WHAT IS REQUIRED:
Show, from the records below, all lines that contain the word "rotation".

[Source records]
# # # # #

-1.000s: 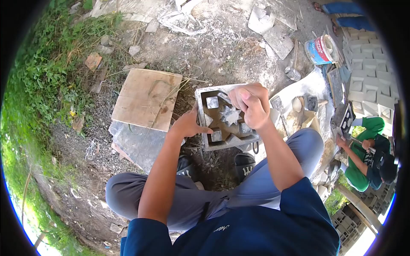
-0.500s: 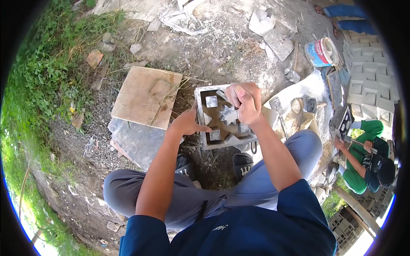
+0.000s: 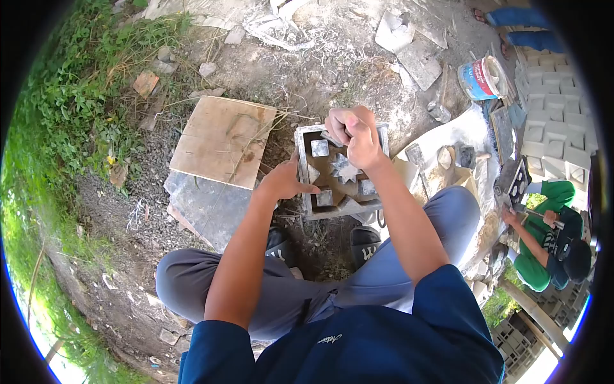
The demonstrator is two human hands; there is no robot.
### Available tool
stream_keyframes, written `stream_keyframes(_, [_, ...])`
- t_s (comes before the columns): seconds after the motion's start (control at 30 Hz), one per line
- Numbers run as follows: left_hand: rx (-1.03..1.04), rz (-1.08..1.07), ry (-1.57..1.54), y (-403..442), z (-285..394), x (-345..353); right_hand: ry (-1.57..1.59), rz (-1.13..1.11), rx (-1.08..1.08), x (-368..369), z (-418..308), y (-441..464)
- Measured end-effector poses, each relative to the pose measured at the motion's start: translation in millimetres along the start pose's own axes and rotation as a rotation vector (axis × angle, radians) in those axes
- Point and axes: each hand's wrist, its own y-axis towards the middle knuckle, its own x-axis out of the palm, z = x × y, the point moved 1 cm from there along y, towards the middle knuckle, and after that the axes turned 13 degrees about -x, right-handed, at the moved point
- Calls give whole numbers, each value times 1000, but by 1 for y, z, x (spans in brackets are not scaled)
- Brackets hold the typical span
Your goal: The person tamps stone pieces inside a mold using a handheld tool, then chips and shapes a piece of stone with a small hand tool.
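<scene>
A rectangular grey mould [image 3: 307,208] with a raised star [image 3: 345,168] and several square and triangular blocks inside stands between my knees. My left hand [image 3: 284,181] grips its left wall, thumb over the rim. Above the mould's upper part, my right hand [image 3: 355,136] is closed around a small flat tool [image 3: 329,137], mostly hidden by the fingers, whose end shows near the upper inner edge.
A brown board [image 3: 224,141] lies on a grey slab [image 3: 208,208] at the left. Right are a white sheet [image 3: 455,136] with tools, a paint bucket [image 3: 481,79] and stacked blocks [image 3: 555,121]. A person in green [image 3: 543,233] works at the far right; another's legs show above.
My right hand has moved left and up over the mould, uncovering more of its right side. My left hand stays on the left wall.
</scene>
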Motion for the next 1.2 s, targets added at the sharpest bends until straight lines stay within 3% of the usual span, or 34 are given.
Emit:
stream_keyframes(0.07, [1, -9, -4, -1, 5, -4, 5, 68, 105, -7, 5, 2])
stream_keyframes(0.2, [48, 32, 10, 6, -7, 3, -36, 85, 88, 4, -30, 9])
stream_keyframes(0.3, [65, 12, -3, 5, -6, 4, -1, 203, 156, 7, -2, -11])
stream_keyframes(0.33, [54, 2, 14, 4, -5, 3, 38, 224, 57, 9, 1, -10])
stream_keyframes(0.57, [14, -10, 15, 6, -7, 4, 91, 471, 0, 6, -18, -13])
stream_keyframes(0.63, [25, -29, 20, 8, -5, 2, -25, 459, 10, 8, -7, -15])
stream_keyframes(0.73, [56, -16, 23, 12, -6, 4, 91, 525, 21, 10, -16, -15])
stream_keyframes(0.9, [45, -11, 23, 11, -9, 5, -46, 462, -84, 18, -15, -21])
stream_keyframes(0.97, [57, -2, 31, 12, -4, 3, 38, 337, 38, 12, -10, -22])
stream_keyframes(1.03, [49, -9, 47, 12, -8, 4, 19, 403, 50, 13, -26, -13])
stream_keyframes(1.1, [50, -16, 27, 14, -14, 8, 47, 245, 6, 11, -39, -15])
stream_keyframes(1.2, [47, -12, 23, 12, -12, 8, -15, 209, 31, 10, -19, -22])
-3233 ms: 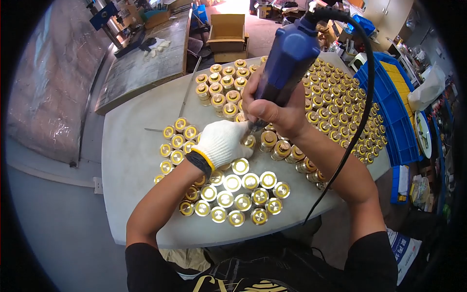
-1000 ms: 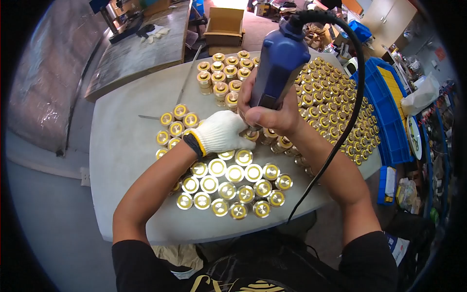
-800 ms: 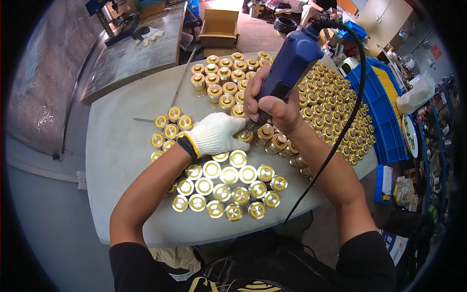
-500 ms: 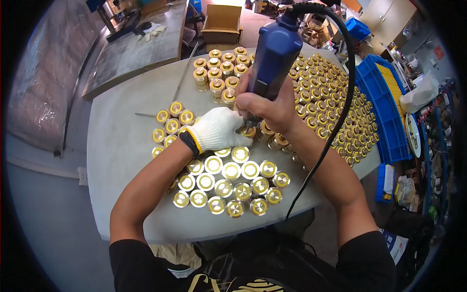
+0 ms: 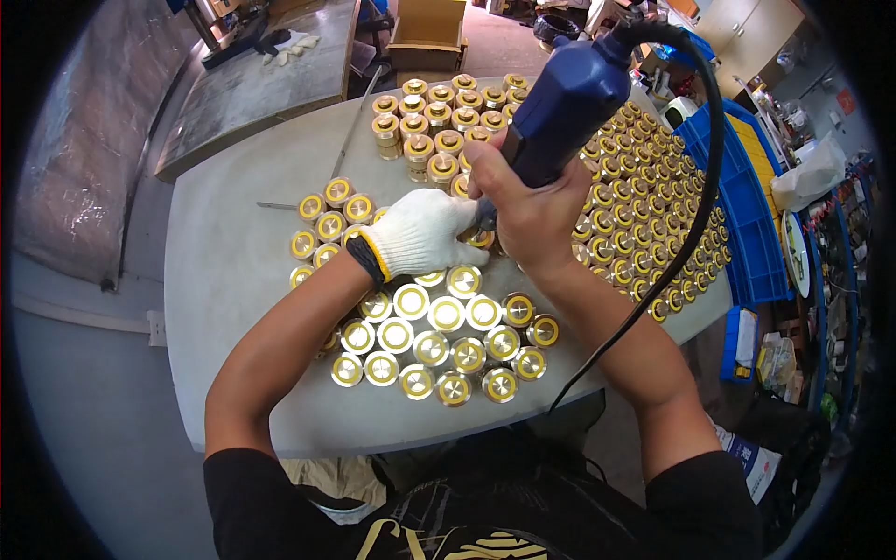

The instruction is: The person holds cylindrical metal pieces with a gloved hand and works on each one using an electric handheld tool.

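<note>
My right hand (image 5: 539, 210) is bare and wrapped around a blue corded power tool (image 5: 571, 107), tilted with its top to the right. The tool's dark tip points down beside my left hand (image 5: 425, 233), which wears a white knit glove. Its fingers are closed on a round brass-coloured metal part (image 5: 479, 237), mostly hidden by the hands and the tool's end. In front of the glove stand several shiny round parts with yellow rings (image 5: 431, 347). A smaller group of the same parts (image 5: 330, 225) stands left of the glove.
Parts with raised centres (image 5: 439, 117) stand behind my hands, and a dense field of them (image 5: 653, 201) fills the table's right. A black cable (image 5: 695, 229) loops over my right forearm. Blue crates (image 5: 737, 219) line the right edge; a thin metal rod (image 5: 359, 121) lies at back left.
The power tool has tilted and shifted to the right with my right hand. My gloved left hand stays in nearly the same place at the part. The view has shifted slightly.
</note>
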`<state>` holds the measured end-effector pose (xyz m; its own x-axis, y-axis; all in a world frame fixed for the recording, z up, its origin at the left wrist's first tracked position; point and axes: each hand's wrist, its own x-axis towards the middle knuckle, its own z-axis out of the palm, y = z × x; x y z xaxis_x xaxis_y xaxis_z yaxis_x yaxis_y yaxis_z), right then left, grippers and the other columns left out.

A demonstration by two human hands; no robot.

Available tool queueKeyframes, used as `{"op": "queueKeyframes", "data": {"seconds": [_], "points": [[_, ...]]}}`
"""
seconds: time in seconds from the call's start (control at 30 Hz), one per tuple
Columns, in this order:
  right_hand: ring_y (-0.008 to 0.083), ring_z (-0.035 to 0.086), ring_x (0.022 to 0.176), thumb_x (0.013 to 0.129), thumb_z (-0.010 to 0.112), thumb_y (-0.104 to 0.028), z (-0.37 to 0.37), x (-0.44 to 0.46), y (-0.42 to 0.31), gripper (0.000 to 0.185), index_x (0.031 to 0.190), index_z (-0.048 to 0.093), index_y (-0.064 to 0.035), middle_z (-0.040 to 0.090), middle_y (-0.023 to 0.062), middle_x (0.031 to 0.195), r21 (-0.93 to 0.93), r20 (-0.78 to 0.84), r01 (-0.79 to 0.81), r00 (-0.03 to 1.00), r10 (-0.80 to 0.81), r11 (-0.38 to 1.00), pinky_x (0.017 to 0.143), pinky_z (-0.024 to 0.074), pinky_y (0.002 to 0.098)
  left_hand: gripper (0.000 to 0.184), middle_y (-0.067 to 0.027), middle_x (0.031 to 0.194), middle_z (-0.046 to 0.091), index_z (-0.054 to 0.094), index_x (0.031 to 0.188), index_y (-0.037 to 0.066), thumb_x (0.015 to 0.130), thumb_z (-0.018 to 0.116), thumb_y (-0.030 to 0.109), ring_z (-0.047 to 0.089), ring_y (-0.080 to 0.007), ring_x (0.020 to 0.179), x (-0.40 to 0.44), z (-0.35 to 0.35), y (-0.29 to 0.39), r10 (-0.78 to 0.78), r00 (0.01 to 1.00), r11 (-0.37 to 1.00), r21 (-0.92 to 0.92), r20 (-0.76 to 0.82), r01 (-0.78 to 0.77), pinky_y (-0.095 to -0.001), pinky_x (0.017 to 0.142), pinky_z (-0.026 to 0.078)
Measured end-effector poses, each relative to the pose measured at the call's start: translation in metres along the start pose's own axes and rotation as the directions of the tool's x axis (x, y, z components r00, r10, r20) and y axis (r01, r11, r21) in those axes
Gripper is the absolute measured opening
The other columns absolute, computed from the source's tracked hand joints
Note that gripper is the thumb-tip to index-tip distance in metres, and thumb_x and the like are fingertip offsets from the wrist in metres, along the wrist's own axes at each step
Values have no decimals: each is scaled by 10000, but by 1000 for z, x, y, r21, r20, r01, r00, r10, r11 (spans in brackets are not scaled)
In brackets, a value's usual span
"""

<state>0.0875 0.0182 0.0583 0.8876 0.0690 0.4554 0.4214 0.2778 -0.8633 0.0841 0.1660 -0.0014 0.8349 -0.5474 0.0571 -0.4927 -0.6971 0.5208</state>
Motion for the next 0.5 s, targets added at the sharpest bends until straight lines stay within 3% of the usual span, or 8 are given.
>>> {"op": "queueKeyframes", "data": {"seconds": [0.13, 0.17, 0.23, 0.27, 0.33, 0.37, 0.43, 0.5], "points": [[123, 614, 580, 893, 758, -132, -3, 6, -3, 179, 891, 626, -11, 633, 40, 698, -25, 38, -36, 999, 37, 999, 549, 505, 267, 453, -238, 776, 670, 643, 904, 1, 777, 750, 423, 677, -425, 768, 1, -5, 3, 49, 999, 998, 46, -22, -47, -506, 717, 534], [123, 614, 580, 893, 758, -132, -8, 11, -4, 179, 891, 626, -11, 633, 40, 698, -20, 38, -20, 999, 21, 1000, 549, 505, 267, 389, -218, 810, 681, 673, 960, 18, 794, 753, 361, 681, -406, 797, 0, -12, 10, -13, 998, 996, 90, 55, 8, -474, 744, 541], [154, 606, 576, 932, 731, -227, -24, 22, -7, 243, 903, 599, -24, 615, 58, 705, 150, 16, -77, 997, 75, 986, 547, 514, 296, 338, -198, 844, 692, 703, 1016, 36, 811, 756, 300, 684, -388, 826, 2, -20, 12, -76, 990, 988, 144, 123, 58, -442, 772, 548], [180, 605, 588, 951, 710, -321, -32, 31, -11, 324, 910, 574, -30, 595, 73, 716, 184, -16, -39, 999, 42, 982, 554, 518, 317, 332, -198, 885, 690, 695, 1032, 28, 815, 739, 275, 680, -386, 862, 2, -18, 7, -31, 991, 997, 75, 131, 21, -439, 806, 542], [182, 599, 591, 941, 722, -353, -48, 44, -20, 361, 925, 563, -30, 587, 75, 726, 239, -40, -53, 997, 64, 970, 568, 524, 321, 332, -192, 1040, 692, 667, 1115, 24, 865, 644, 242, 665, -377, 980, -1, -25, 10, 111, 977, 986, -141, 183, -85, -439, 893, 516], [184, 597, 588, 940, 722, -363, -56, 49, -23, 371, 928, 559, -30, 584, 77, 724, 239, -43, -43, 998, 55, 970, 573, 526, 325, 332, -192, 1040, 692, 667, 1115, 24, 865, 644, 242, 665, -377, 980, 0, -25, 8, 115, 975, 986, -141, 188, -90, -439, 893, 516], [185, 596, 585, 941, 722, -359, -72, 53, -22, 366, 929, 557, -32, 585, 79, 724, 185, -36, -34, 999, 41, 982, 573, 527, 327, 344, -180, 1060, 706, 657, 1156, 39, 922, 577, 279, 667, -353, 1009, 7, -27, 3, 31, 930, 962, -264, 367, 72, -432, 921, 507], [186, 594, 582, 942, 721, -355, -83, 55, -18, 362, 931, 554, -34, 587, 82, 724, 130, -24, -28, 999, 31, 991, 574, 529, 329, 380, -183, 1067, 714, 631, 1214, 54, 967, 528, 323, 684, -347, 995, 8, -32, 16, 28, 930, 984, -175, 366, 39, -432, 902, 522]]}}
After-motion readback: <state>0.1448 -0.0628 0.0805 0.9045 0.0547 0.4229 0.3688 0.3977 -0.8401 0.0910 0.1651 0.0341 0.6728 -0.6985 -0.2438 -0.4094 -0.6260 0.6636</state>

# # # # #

TASK SOLUTION:
- Measured end-effector poses, each relative to the pose measured at the motion's start: translation in millimetres along the start pose's own axes and rotation as a rotation vector (axis × angle, radians) in those axes
Measured end-effector poses, each relative to the pose measured at the call's start: translation in metres along the start pose's own axes and rotation as the directions of the tool's x axis (x, y, z components r00, r10, r20) and y axis (r01, r11, r21) in those axes

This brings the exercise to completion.